The Court first noted that liability for negligence turns upon the foreseeability of any harm, not a particular harm and that once a prima facie case has been established, it is the province of the finder of fact to determine the legal cause of the injuries.
The Court further elaborated:
In order to establish a prima facie case, a plaintiff must generally show that the defendant's negligence was a substantial cause of the events which produced the injury. Although there are times when [a]n interruption of the nexus between a defendant's negligence and the plaintiff's injury by the act of a third party may affect defendant's liability, the intervening act must be extraordinary under the circumstances, not foreseeable in the normal course of events, or independent of or far removed from the defendant's conduct. When, however, the intervening act is a natural and foreseeable consequence of a circumstance created by defendant, liability will subsist...Invariably, summary judgment is appropriate where only one conclusion may be drawn from the established facts. (Internal citations and quotations omitted.)

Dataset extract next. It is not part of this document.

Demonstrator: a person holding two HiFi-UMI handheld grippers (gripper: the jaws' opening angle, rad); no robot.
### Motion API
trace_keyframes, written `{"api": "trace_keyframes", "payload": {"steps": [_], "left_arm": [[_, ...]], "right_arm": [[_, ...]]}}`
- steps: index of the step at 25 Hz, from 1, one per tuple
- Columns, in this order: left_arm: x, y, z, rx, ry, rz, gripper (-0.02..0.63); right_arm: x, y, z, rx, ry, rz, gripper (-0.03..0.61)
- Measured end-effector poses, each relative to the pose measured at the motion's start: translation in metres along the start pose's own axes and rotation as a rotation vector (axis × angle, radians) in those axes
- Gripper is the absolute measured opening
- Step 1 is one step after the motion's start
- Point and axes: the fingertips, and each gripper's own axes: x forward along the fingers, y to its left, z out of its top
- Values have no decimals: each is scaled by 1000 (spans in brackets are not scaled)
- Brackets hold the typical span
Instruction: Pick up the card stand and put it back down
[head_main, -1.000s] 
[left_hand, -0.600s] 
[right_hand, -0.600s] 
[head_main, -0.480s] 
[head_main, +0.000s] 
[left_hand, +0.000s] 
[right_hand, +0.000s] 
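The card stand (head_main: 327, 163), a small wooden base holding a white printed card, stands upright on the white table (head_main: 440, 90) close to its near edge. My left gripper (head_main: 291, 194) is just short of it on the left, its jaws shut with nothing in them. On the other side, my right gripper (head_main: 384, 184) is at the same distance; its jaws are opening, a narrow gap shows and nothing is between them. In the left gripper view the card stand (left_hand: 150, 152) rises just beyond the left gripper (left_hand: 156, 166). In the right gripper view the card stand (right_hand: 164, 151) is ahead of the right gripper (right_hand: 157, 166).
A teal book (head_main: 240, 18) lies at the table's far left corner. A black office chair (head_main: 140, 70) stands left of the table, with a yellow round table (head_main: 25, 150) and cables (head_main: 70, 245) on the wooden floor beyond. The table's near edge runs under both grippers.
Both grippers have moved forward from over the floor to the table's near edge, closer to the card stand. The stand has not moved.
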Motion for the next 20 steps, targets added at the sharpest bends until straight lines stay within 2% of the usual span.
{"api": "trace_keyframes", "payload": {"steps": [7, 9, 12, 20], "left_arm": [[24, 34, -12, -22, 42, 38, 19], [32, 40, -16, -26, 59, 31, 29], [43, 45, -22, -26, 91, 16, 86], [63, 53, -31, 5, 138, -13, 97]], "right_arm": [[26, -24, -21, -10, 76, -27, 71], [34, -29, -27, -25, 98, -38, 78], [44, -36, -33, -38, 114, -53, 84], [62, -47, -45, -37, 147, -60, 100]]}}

Accordingly, the Fourth Department held that the trial court improperly dismissed the Complaint.
The dissent disagreed and stated that:
The record establishes, however, that plaintiff sustained only minor soft tissue injuries that do not qualify as a serious injury within the meaning of Insurance Law § 5102 (d) and § 5104 (a). The record further establishes that the skin necrosis and abscess, which did not appear until approximately two months after the accident, were not related to any injury plaintiff sustained in the accident, but rather were caused by an ill-fitting replacement wheelchair. We must therefore conclude that, although the issue of proximate cause is ordinarily "for the fact finder to resolve," here the ill-fitting replacement wheelchair constituted an "independent intervening [occurrence] which operate[d] upon but [did] not flow from the original negligence".
I think that the majority is correct in regard to the foreseeability issue in this case. But for the accident, the plaintiff's customized wheelchair would not have been destroyed, and he would not have ended up with abcesses, etc. due to the replacement wheelchair. And, the injuries resulting from the inadequate replacement were not so outside the realm of possibility as to be unforeseeable.
However, the dissent touches upon an interesting issue regarding whether the plaintiff's injuries (either directly resulting from the accident or from the non-customized wheelchair) constitute a serious injury. I'm not sure of the answer, but my inclination would be that they don't. Anyone else have an opinion either way?